Balance sheet analysis
|1||2016 financial results booklet available for download here.|
Our total assets decreased 4% to R1.1trn, largely due to substantial declines in our loans and advances to banks and trading portfolio assets of 42% and 30%, respectively. Excluding these, our assets grew 4%, with customer loans increasing 2%. Rand appreciation versus our Rest of Africa currencies also reduced our assets by 2%. On the funding side, debt securities grew 9%, while customer deposits decreased 2% and trading portfolio liabilities fell 48%. Equity grew 4% to R93bn, despite a decline in our foreign currency translation reserve, while borrowed funds increased 19% to R16bn.
Slower balance sheet growth
Net loans and advances to customers grew 2% to R720bn. The increase was over 4% in constant currency. The largest book, South African mortgages, declined 2%, reflecting muted industry growth and a lower share of new business. Excluding this book, our loans grew 4%.
In South Africa, Vehicle and Asset Finance grew 4%, despite an 8% drop in the vehicle finance market and 11% lower new car sales. We continue to benefit from partnerships here and the shift to used cars, where our market share is higher. Personal Loans grew 7%, with strong digital sales and a continued shift towards higher-quality customers. Card declined 4%, due to new income verification requirements and a reduction in our Edcon portfolio. Business Banking’s book rose 9%, its strongest growth for several years, as commercial property finance increased 14% and Agri loans 13%. In total then, RBB’s loans grew 1% in South Africa.
RBB Rest of Africa’s loans fell 11%, despite rising 2% in constant currency. This low underlying growth reflected the difficult macro backdrop – with substantial rate increases, high inflation and liquidity constraints in some markets – and us tightening lending criteria in personal loans. However, we had solid constant currency growth in mortgages of 8% and commercial loans of 12%.
CIB’s loans rose 7%, as growth slowed noticeably in the second half, although its average balances increased 23%, with term loans up 15%, while reverse repurchase agreements dropped 21% off a high base. Its SA loans grew 13% to R192bn, with high-quality new business across healthcare, technology, media, telecommunications and various industrial sectors. Growth was strong in target areas such as debt finance and trade loans. In the Rest of Africa, CIB’s book grew 1% in constant currency, which equated to a 14% decline in rand, while its average book grew 19%.

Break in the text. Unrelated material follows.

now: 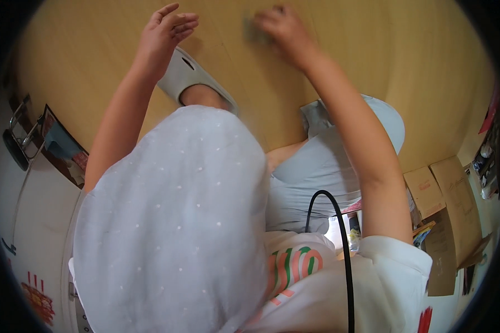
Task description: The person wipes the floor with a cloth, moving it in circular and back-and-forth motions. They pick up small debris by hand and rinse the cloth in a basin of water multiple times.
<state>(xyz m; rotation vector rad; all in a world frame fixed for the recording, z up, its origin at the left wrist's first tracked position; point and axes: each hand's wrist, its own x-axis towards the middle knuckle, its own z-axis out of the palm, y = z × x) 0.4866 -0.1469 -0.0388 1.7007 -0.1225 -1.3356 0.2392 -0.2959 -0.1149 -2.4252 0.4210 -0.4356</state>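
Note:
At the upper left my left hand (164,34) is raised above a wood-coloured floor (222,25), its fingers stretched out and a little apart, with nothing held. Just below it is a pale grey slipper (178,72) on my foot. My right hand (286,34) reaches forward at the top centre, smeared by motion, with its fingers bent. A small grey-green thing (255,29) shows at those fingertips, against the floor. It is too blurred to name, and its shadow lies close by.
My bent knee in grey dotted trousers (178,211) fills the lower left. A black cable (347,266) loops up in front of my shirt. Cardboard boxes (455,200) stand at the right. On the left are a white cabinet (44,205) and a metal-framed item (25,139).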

Our total customer deposits declined 2% to R675bn, although it increased 1% in constant currency. Retail deposits rose 7% in South Africa, with solid growth in investment products. Business Banking declined 1%, due to a sector-wide reduction in local and provincial government deposits, where we have a strong presence. As with loans, RBB Rest of Africa’s deposits grew 2% in constant currency, but fell 12% due to currency translation. Its low underlying growth reflects tight liquidity in some markets and a reduction in time deposits. CIB’s total deposits declined 7%, with the Rest of Africa down 20% (or 7% in constant currency) due to the strong rand and lower inflows. Its South African deposits decreased 2%, after losing a large, low margin client.
Capital and liquidity remain strong
Our Group risk-weighted assets grew marginally to R704bn, in part due to increased counterparty risk-weighted assets. We remain capital generative, with earnings adding 2.1% to our Common Equity Tier 1 ratio. Paying R 8.5bn of ordinary dividends reduced our ratio by 1.3%, while the R4.1bn decline in our foreign currency reserve was offset by the risk-weighted asset reduction of a stronger rand. Hence our Common Equity Tier 1 ratio increased to 12.1%, which is well above the 11.5% top end of our Board target range. Our Group leverage ratio including unappropriated profits improved to 7.1%, also well above the Board target of 4.5%. While we are still evaluating its likely impact, introducing IFRS 9 is likely to reduce our Common Equity Tier 1 next year. Our Group total capital ratio increased to 14.8%, at the top end of our board target range. Note that Absa Bank’s Common Equity Tier 1 improved to 11.6% from 10.5%.
Our liquidity profile also remains healthy, with liquid assets and other sources of liquidity growing 20% to R239bn. Absa Bank’s three-month average liquidity coverage ratio for the fourth quarter of 2016 was 98%, comfortably above the minimum hurdle of 70%. While net stable funding ratios only become effective on 1 January 2018, we are confident of complying with the 100% minimum.